[WHAT THIS TASK INVOLVES] Count the lines below holding "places" and answer with that number only.

======== DATA FOR ANALYSIS

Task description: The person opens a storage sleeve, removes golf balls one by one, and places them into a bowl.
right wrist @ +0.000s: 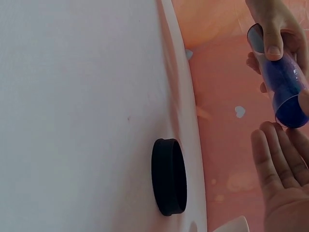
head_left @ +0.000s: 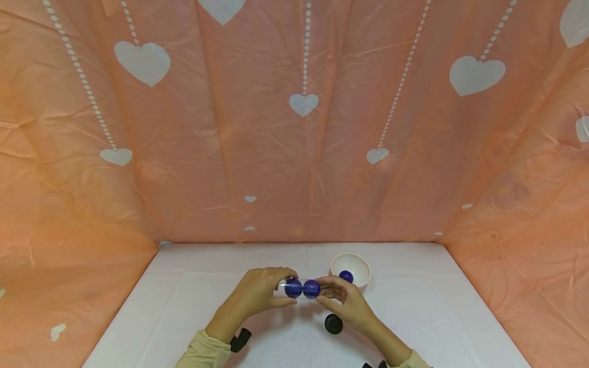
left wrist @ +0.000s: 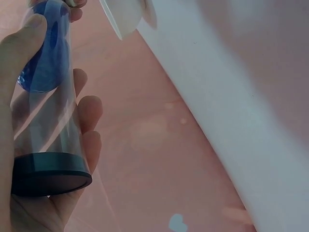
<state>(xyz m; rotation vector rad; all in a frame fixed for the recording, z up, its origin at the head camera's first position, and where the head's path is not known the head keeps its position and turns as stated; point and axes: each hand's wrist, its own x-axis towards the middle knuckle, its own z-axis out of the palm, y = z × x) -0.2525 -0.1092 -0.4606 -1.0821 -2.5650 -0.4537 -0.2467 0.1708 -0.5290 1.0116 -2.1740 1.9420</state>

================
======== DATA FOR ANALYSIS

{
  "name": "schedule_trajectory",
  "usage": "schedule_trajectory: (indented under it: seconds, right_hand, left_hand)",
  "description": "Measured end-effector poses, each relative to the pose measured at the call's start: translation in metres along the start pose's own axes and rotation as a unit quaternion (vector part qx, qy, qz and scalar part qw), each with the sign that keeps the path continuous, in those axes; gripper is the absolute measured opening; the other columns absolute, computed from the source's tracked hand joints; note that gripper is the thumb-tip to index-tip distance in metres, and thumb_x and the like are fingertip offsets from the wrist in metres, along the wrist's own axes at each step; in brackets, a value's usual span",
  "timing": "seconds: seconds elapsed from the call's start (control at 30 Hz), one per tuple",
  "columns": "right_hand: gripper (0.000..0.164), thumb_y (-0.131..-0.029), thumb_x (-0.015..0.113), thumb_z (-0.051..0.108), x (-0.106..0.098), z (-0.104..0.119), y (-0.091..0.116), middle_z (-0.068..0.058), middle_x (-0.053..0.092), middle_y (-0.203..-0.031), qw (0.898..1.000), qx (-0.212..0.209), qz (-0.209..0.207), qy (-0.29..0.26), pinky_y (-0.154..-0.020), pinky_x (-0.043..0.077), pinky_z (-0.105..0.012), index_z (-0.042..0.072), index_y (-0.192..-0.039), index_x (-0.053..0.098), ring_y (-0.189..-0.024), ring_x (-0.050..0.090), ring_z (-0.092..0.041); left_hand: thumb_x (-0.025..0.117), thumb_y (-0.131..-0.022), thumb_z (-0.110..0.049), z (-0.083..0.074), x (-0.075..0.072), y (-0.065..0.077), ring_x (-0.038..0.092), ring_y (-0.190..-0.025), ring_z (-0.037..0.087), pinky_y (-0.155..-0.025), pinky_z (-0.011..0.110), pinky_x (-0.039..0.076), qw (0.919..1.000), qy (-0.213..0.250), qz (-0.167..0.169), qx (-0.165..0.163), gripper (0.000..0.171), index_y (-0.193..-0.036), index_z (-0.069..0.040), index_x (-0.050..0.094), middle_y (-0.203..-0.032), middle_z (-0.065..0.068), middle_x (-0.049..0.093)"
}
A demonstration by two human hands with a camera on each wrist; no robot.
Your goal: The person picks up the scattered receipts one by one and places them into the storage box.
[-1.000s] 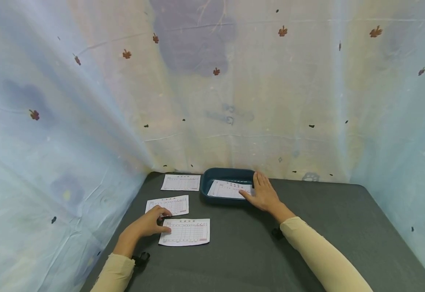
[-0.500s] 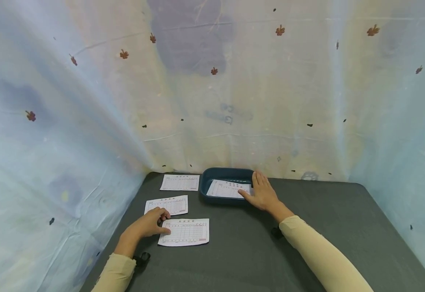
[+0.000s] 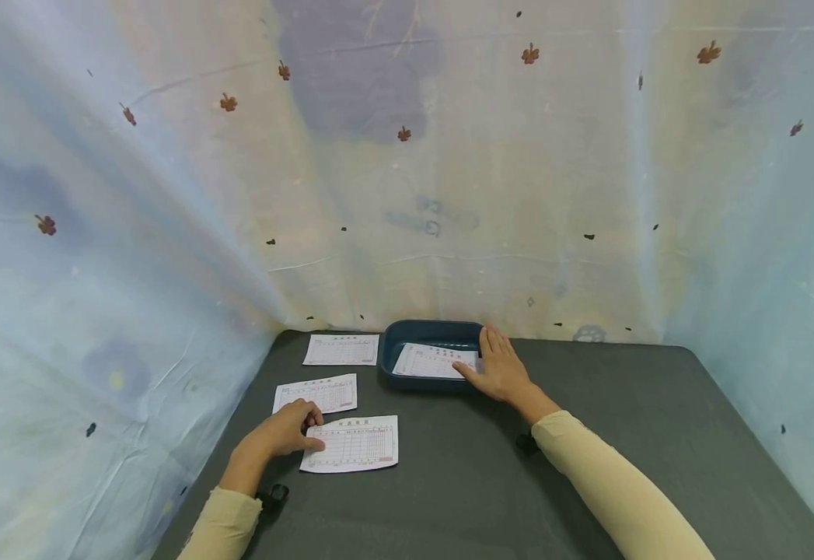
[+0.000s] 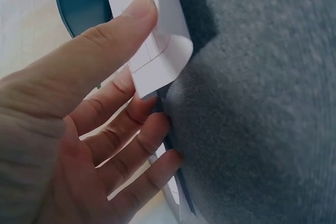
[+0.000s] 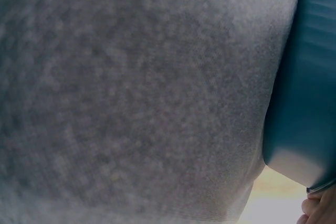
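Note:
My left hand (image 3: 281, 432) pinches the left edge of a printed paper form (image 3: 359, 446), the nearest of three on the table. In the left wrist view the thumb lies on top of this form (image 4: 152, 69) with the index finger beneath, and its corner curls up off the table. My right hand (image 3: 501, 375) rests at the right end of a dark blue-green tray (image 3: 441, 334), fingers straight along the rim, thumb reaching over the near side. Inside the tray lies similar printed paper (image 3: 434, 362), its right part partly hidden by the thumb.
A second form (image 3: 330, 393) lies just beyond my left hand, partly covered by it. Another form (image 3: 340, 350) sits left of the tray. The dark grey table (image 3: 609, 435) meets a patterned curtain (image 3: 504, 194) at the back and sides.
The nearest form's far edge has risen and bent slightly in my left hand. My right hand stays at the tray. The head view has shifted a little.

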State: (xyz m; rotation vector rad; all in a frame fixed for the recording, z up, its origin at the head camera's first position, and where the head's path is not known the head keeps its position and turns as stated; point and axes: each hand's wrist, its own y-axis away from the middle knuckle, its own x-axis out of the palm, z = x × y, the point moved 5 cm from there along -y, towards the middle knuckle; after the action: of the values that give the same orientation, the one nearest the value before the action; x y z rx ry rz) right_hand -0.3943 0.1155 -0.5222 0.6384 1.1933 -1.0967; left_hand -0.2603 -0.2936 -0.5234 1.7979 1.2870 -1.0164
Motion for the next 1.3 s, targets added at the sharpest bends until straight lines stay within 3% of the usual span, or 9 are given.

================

[RESULT] 2